What this task involves: Only the text belongs in the copy. Transcribe the data exactly and drop any pictures.

━━━ Information provided ━━━

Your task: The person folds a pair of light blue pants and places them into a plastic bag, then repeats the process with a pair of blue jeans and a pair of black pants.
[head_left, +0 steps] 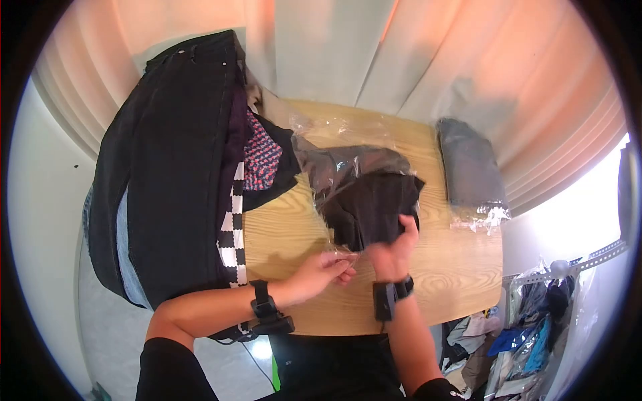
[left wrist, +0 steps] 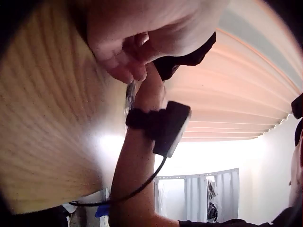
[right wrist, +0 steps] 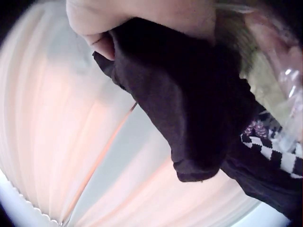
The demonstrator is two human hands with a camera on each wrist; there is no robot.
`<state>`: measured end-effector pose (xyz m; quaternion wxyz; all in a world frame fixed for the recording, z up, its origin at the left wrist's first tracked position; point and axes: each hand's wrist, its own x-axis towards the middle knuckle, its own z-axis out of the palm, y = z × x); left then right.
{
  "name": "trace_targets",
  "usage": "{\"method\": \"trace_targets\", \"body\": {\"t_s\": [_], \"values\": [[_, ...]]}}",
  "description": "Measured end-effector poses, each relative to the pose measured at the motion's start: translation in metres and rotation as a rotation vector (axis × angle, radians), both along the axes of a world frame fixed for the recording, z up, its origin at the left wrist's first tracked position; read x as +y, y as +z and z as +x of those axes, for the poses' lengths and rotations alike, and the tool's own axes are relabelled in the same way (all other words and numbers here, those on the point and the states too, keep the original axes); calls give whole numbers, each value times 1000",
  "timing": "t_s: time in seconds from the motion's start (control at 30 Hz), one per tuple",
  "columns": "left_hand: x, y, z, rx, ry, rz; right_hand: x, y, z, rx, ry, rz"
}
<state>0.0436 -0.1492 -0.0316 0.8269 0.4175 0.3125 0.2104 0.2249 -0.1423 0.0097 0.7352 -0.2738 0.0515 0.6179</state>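
A dark folded garment lies over the middle of the wooden table, partly inside a clear plastic bag. My right hand grips the garment's near right side, thumb uppermost. In the right wrist view, the dark cloth hangs down from under that hand, and the shiny plastic shows to the right. With bent fingers, my left hand pinches the near edge of the bag. The left wrist view shows the curled fingertips close above the tabletop.
A large pile of clothes, black denim outermost, fills the table's left side. Beside it lie a pink-and-blue patterned cloth and checkered fabric. A bagged grey garment sits at the right edge. Bagged clothes are at the lower right.
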Motion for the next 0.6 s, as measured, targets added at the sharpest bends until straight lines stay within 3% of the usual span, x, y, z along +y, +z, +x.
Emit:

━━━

Response for this exercise:
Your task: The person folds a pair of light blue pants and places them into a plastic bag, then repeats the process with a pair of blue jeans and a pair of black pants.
[head_left, +0 steps] 
[left wrist, +0 steps] 
[right wrist, +0 steps] 
The demonstrator is two human hands with a camera on each wrist; there is no robot.
`<state>`: measured end-effector pose (xyz m; quaternion wxyz; all in a world frame fixed for the recording, z up, its origin at the left wrist's first tracked position; point and axes: each hand's wrist, its own x-axis towards the middle knuckle, its own z-axis out of the palm, y = z × x); left then right.
{
  "name": "trace_targets",
  "usage": "{\"method\": \"trace_targets\", \"body\": {\"t_s\": [_], \"values\": [[_, ...]]}}",
  "description": "Measured end-effector poses, each relative to the pose measured at the motion's start: translation in metres and rotation as a rotation vector (axis × angle, radians), both along the axes of a world frame fixed for the recording, z up, its origin at the left wrist's first tracked position; read x as +y, y as +z and z as +x of those axes, for the poses' lengths and rotations alike, and the tool's own axes are relabelled in the same way (all other words and numbers here, those on the point and the states too, keep the original axes); calls give whole numbers, each value times 1000",
  "timing": "t_s: time in seconds from the motion's start (control at 30 Hz), one per tuple",
  "columns": "left_hand: x, y, z, rx, ry, rz; right_hand: x, y, z, rx, ry, rz"
}
<state>0.0436 -0.1492 -0.0316 0.8269 0.4175 0.3125 0.2104 0.2249 -0.1423 0.0097 0.7352 -0.2738 0.0515 0.6179</state>
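A dark folded garment lies over the middle of the wooden table, partly inside a clear plastic bag. My right hand grips the garment's near right side, thumb uppermost. In the right wrist view, the dark cloth hangs down from under that hand, and the shiny plastic shows to the right. With bent fingers, my left hand pinches the near edge of the bag. The left wrist view shows the curled fingertips close above the tabletop.
A large pile of clothes, black denim outermost, fills the table's left side. Beside it lie a pink-and-blue patterned cloth and checkered fabric. A bagged grey garment sits at the right edge. Bagged clothes are at the lower right.
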Motion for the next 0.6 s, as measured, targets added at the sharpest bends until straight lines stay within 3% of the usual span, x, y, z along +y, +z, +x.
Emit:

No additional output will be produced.